**Task brief:** Look through the data and write out every line with the word "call" in it.

**Dataset items:**

·····

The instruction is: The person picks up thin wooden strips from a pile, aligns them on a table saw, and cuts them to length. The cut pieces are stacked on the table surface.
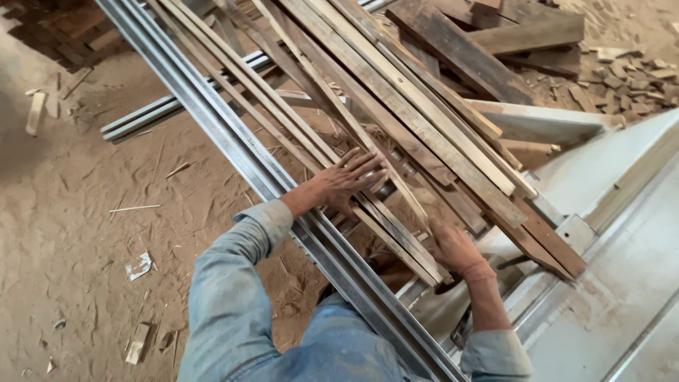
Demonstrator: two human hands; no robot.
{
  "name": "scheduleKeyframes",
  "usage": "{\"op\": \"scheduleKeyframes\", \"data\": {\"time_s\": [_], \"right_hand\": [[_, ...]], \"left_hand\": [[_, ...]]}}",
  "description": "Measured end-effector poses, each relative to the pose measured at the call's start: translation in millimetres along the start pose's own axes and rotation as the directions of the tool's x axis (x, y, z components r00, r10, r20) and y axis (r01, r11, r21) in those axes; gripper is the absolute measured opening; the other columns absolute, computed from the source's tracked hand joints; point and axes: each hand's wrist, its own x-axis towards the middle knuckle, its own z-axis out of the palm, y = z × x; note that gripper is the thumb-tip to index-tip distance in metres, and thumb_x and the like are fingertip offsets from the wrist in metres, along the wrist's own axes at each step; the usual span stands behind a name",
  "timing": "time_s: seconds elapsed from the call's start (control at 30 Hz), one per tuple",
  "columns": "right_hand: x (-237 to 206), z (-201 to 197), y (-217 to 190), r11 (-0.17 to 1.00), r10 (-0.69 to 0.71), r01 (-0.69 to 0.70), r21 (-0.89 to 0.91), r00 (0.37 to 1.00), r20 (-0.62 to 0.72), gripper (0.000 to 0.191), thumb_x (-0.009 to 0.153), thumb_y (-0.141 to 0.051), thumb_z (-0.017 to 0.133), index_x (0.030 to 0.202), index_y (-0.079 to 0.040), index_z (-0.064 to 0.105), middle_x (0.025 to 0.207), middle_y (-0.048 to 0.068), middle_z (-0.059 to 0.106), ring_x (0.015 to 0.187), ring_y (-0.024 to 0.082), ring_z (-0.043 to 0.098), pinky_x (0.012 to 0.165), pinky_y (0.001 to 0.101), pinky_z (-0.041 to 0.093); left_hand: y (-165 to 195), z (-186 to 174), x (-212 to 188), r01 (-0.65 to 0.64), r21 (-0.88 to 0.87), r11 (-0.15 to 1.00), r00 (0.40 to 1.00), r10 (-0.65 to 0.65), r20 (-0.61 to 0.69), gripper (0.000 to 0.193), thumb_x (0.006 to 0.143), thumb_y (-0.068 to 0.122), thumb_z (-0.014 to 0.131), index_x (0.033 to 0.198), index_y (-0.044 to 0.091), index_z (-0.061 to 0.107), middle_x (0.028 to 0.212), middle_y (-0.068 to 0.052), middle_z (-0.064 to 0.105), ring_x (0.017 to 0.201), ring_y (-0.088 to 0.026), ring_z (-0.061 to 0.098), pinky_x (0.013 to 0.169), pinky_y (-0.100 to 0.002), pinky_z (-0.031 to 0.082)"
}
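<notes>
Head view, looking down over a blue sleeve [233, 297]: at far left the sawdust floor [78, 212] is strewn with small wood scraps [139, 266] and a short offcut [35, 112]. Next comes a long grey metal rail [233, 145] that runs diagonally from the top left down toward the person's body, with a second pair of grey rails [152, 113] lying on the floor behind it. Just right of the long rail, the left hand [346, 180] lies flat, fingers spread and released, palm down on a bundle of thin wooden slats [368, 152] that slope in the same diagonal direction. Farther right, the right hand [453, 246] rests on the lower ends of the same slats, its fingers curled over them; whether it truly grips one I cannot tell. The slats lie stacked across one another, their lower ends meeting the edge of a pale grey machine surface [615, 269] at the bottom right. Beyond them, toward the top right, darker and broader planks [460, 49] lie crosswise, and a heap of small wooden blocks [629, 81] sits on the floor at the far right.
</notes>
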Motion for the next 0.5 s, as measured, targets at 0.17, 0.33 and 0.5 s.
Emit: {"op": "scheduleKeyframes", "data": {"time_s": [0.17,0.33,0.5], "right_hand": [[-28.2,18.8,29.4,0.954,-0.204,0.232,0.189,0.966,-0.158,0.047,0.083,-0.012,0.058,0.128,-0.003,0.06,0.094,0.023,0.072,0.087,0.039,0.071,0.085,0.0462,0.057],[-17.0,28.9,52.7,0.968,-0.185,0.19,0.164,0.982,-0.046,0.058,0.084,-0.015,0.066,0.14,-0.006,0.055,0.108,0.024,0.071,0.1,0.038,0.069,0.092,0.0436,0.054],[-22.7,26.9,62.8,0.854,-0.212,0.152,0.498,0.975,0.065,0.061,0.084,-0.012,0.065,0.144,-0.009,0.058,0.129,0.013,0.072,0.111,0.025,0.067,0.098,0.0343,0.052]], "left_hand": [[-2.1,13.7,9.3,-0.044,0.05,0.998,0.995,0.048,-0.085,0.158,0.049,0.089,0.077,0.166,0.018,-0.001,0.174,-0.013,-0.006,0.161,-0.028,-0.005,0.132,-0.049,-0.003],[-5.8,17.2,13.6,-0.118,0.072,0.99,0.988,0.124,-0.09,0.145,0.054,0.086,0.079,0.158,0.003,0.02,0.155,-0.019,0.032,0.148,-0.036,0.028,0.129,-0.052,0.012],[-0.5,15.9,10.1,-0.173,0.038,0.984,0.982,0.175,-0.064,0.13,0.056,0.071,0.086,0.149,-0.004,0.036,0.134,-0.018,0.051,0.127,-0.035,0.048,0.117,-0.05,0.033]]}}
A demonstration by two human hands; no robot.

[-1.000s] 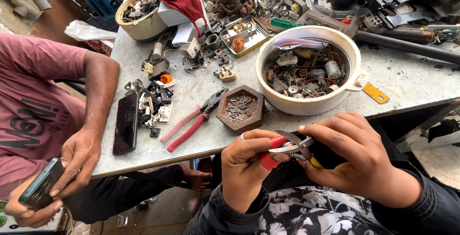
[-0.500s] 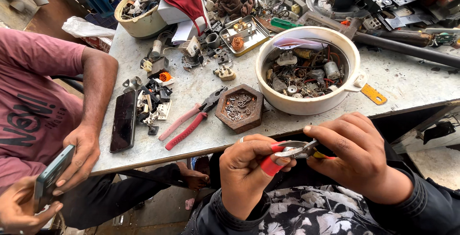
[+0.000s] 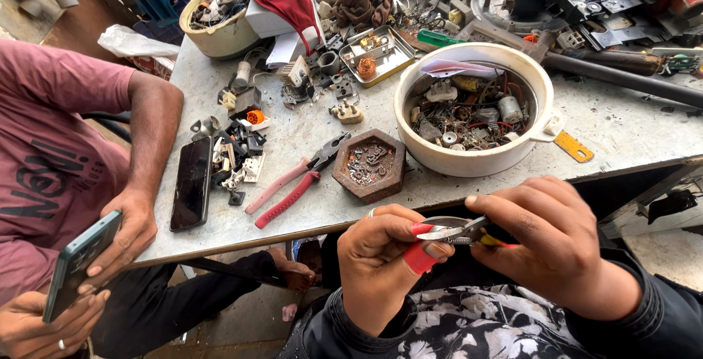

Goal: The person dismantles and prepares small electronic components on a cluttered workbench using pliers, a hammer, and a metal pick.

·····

**Result of the exercise:**
  "description": "Measured end-effector poses, each relative to the pose measured at the call's start: translation in millimetres along the start pose's own axes and rotation as the directions of the tool's x axis (x, y, z components r00, r10, r20) and y axis (r01, r11, r21) in those axes; gripper is the absolute measured opening; the other columns absolute, computed from the source's tracked hand joints; point and axes: each hand's wrist, its own x-axis towards the middle knuckle, its own z-axis out of the palm, y = z × x; note that gripper is the thumb-tip to index-tip distance in metres, and thumb_x and the like are fingertip offsets from the wrist in metres, along the wrist's own axes at each step; the usual span stands behind a name",
  "timing": "time_s: seconds elapsed from the call's start (control at 30 Hz), one per tuple",

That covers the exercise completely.